Include in the output exactly the lines from the opening of the data through the line containing "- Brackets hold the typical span", and nothing more.

^^^^

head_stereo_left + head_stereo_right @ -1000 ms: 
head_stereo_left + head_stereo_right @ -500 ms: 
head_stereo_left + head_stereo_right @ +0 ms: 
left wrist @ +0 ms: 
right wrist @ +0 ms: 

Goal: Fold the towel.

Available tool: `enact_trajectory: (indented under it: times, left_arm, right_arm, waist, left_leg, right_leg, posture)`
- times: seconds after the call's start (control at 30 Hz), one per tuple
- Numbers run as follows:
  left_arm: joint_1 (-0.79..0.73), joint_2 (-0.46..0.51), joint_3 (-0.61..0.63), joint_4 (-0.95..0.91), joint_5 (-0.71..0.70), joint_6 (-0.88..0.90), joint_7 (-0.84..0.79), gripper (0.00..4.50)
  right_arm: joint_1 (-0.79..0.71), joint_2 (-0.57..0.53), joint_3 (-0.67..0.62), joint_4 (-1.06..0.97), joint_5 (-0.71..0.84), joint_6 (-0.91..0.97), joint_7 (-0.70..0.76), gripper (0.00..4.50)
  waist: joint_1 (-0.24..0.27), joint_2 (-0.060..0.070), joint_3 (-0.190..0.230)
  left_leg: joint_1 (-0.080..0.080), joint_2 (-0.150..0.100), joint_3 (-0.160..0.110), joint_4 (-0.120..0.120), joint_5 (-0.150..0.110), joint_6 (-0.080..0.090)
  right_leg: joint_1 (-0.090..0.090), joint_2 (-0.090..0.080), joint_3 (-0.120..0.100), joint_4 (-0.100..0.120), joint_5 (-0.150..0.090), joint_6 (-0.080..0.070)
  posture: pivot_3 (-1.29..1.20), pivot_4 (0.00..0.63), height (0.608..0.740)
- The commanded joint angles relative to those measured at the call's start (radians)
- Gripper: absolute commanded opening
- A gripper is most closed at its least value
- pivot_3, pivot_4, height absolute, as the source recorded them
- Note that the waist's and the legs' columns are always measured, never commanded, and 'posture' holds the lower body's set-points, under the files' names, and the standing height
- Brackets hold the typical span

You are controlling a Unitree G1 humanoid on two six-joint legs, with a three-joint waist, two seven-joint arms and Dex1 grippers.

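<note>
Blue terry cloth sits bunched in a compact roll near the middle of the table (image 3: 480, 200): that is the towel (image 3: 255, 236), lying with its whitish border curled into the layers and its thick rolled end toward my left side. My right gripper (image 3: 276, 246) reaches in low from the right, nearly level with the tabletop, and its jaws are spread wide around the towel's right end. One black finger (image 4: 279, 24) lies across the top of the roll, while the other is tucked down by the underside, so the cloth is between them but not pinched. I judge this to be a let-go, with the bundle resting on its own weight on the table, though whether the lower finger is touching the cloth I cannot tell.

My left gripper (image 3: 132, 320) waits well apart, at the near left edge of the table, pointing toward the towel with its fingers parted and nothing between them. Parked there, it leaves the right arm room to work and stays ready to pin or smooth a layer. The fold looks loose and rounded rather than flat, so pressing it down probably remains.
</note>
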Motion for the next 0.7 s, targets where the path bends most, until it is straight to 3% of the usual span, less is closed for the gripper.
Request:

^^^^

▶ **ANSWER BOX**
head_stereo_left + head_stereo_right @ -1000 ms: 
head_stereo_left + head_stereo_right @ -500 ms: 
head_stereo_left + head_stereo_right @ +0 ms: 
left wrist @ +0 ms: 
right wrist @ +0 ms: 

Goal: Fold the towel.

Available tool: `enact_trajectory: (indented under it: times, left_arm, right_arm, waist, left_leg, right_leg, posture)`
- times: seconds after the call's start (control at 30 Hz), one per tuple
- Numbers run as follows:
  left_arm: joint_1 (-0.79..0.73), joint_2 (-0.46..0.51), joint_3 (-0.61..0.63), joint_4 (-0.95..0.91), joint_5 (-0.71..0.70), joint_6 (-0.88..0.90), joint_7 (-0.84..0.79), gripper (0.00..4.50)
  right_arm: joint_1 (-0.79..0.71), joint_2 (-0.57..0.53), joint_3 (-0.67..0.62), joint_4 (-1.06..0.97), joint_5 (-0.71..0.84), joint_6 (-0.91..0.97), joint_7 (-0.70..0.76), gripper (0.00..4.50)
  waist: joint_1 (-0.24..0.27), joint_2 (-0.060..0.070), joint_3 (-0.190..0.230)
  left_leg: joint_1 (-0.080..0.080), joint_2 (-0.150..0.100), joint_3 (-0.160..0.110), joint_4 (-0.120..0.120), joint_5 (-0.150..0.110), joint_6 (-0.080..0.090)
  right_leg: joint_1 (-0.090..0.090), joint_2 (-0.090..0.080), joint_3 (-0.120..0.100), joint_4 (-0.100..0.120), joint_5 (-0.150..0.090), joint_6 (-0.080..0.070)
  posture: pivot_3 (-1.29..1.20), pivot_4 (0.00..0.63), height (0.608..0.740)
- The commanded joint angles relative to those measured at the call's start (radians)
- Gripper: absolute commanded opening
- A gripper is most closed at its least value
- pivot_3, pivot_4, height absolute, as the source recorded them
- Note that the waist's and the legs' columns are always measured, never commanded, and 'posture' holds the lower body's set-points, under the files' names, and the standing height
- Brackets hold the typical span

Nothing else is needed to complete this exercise.